Ирма-младшая размышляла над обрушившейся на нее информацией — невероятной, неожиданной, словно бы сигнал из иных миров. У нее вскоре прошла первая растерянность, и она снова заговорила жестко и твердо:

— Я не желаю слышать об этом позоре нашей семьи.

Ганс обозлился:

— Послушай, психопатка… Я не знаю, что там тебе напели твои коричневые наставники. Одно могу сказать: это не позор, а легенда, которой можно гордиться. И перестань хамить — речь идет о твоей матери! — Он решил больше не церемониться. — Придешь или нет? Мне некогда с тобой болтать, в конце концов это твои дела.

— Подожди, не вешай трубку. Как они к тебе попали?

— Не могу по телефону. У нашей ультрадемократической системы слишком развито любопытство к личной жизни своих граждан. Так придешь?

— Говори, куда?

— Одно условие: свою ораву с собой не тащи. А то я приглашу рабочих ребят и коллег-студентов. И ничего хорошего, как ты представляешь, не получится.

— Куда? Когда?

— У старой пинакотеки.

— Там же полно туристов. Как мы найдем друг друга?

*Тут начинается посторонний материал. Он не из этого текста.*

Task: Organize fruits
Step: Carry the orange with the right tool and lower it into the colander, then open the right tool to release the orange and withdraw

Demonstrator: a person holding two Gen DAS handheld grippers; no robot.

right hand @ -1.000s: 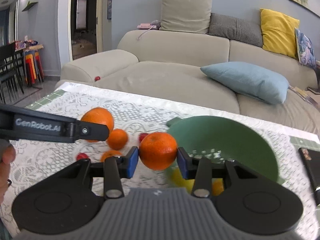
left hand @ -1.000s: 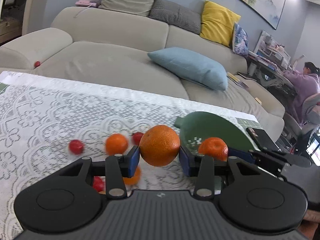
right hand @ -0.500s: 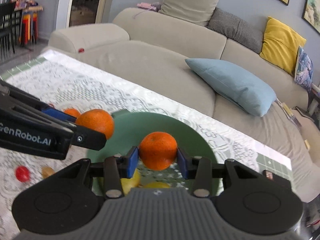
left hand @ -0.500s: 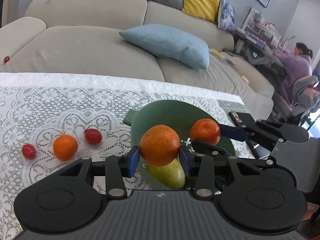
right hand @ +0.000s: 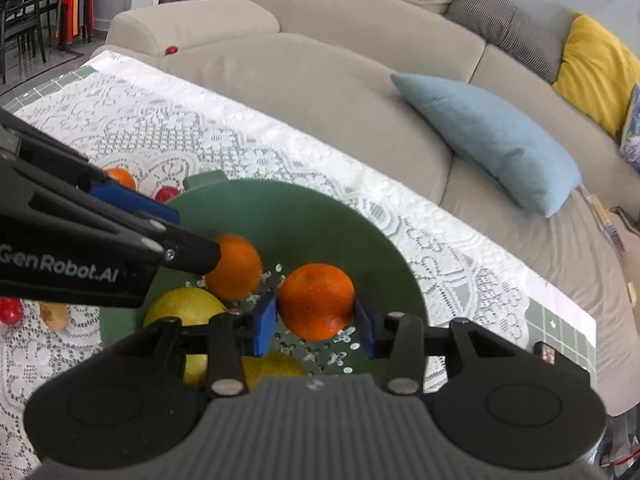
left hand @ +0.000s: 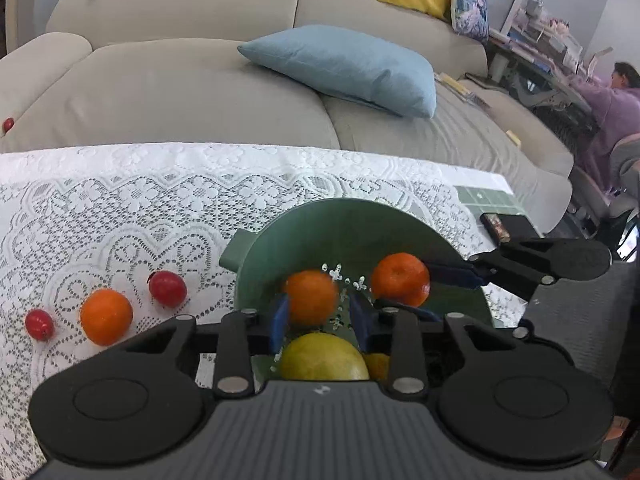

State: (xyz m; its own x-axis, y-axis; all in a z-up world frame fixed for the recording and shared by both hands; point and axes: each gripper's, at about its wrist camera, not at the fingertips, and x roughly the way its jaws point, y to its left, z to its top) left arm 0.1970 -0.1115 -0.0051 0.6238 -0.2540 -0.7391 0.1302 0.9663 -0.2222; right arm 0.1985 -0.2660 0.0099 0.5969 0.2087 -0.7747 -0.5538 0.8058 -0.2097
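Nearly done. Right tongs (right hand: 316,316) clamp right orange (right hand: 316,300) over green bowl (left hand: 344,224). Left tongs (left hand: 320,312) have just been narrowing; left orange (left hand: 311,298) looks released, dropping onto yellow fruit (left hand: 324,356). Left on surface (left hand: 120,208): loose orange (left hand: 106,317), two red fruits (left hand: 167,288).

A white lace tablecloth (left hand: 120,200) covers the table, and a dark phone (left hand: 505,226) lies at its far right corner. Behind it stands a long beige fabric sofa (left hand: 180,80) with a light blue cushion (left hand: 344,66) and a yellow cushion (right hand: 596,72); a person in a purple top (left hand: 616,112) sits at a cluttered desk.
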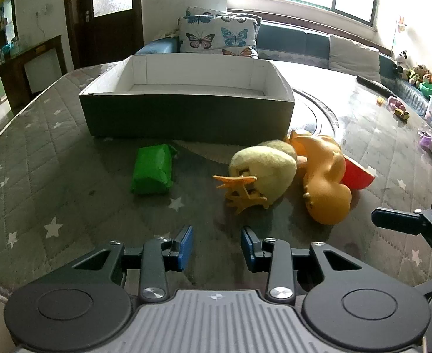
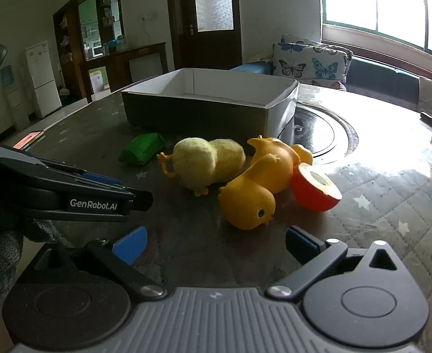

— Я буду держать в руках плакат: «Долой новых коричневых!» — съязвил Ганс. Но сообразив, что девушка может воспринять его слова всерьез, поспешно добавил: — Не пугайся, это шутка. Я тебя запомнил еще по той демонстрации, сам подойду.

Они условились о времени, и Ганс с облегчением повесил трубку. Что же, часть дела сделана, теперь остается надеяться, что эта девица со своими дружками не устроит никакой провокации. С них все станется: из-за пустяка затеют скандал, драку, пустят в ход гирьки на гибких шнурах, а то и кастеты.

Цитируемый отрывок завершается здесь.